WHAT THIS TASK INVOLVES: Set down each line of the data below exactly as it stands, dropping the pictures.

DATA BLOCK:
************
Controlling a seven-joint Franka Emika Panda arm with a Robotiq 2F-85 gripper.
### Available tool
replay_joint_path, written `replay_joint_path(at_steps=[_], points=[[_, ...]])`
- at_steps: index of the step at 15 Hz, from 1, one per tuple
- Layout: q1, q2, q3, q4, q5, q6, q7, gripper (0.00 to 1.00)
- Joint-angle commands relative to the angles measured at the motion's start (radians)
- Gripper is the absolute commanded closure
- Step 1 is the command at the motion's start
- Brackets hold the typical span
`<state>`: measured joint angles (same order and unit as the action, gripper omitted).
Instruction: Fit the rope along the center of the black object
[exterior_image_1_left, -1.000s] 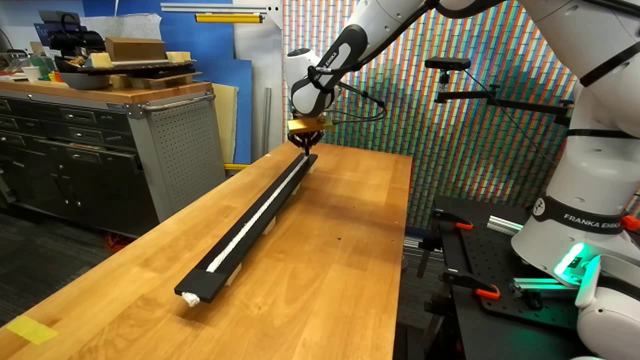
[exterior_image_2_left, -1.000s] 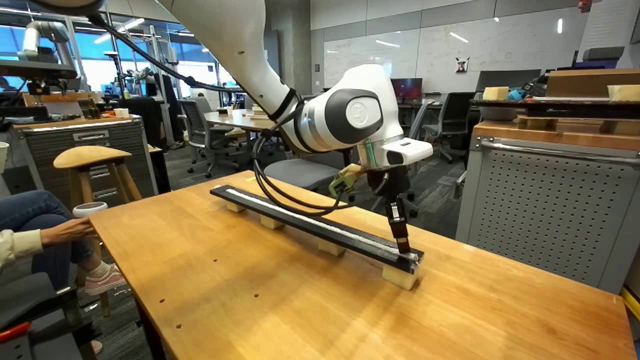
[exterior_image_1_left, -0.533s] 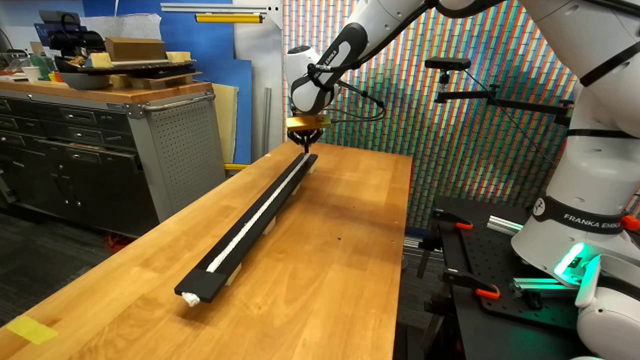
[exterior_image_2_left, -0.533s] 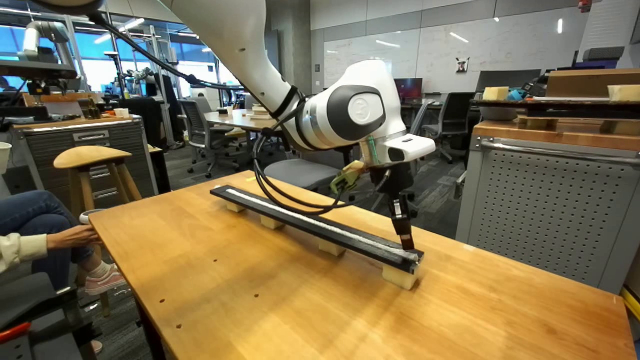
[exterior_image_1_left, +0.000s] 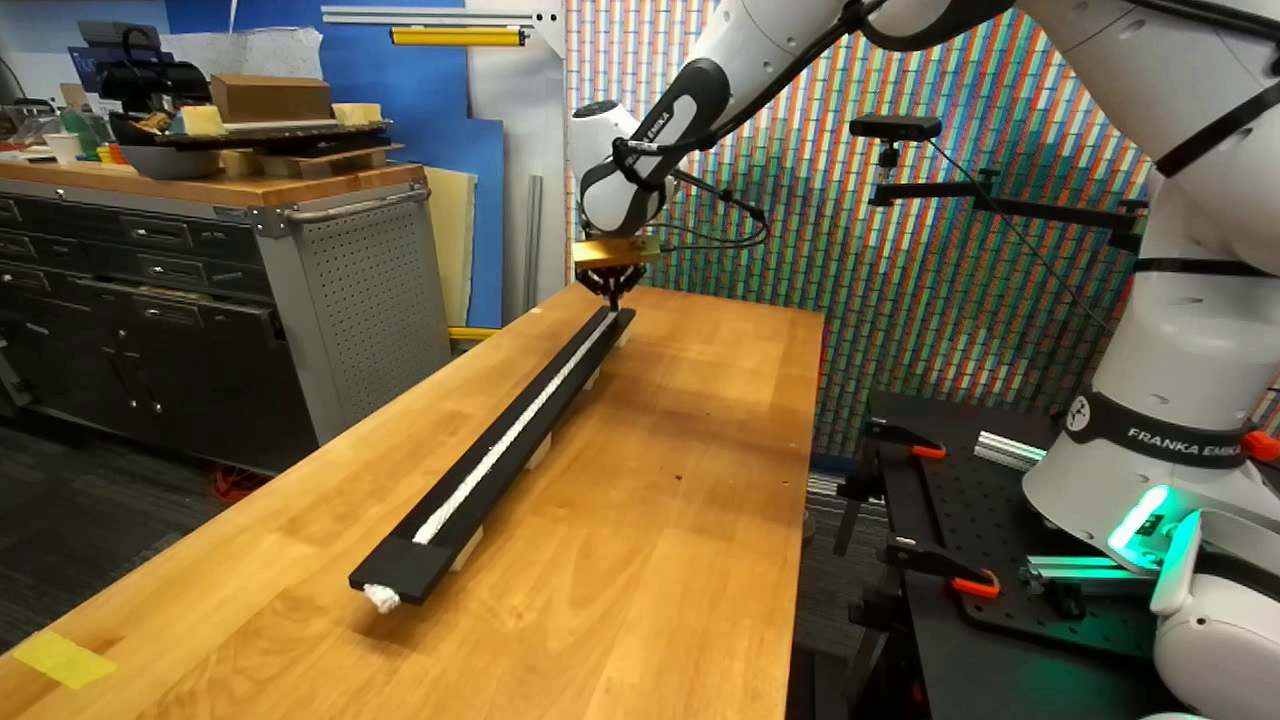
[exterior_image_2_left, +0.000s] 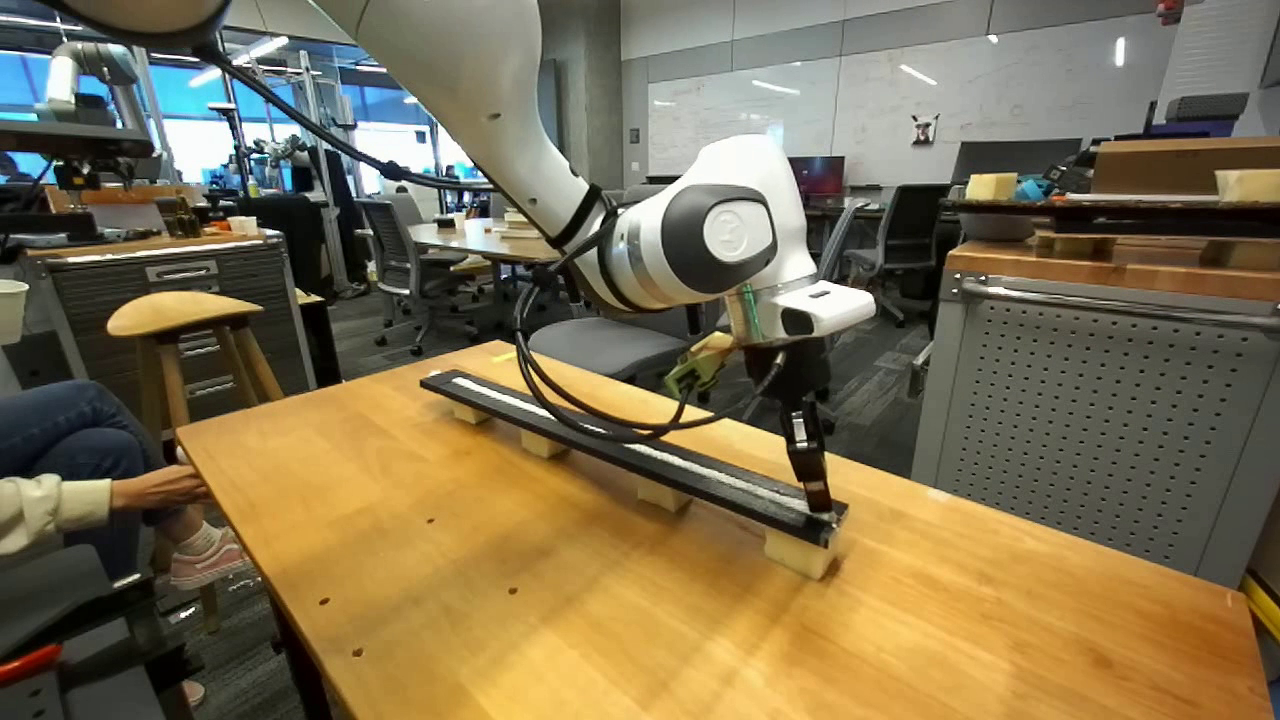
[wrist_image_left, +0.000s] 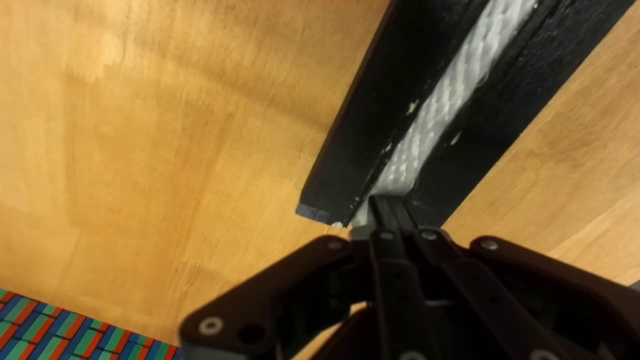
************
RESULT:
Controlling a seven-joint Franka Emika Panda arm with a Robotiq 2F-85 gripper.
### Available tool
replay_joint_path, written `replay_joint_path(at_steps=[_], points=[[_, ...]])`
- at_steps: index of the step at 15 Hz, from 1, one per tuple
- Layout: q1, q2, q3, q4, q5, q6, q7, gripper (0.00 to 1.00)
- Joint-angle commands relative to the angles measured at the motion's start (radians)
- Gripper is the absolute commanded closure
- Step 1 is the command at the motion's start
- Brackets hold the typical span
`<state>`: measured joint angles (same order and unit as the action, gripper omitted).
Instruction: Fit the rope along the center of the black object
[exterior_image_1_left, -1.000s] 
[exterior_image_2_left, -1.000s] 
[exterior_image_1_left, -0.533s] 
[exterior_image_2_left, -0.533s] 
[exterior_image_1_left, +0.000s] 
[exterior_image_2_left, +0.000s] 
[wrist_image_left, +0.000s] 

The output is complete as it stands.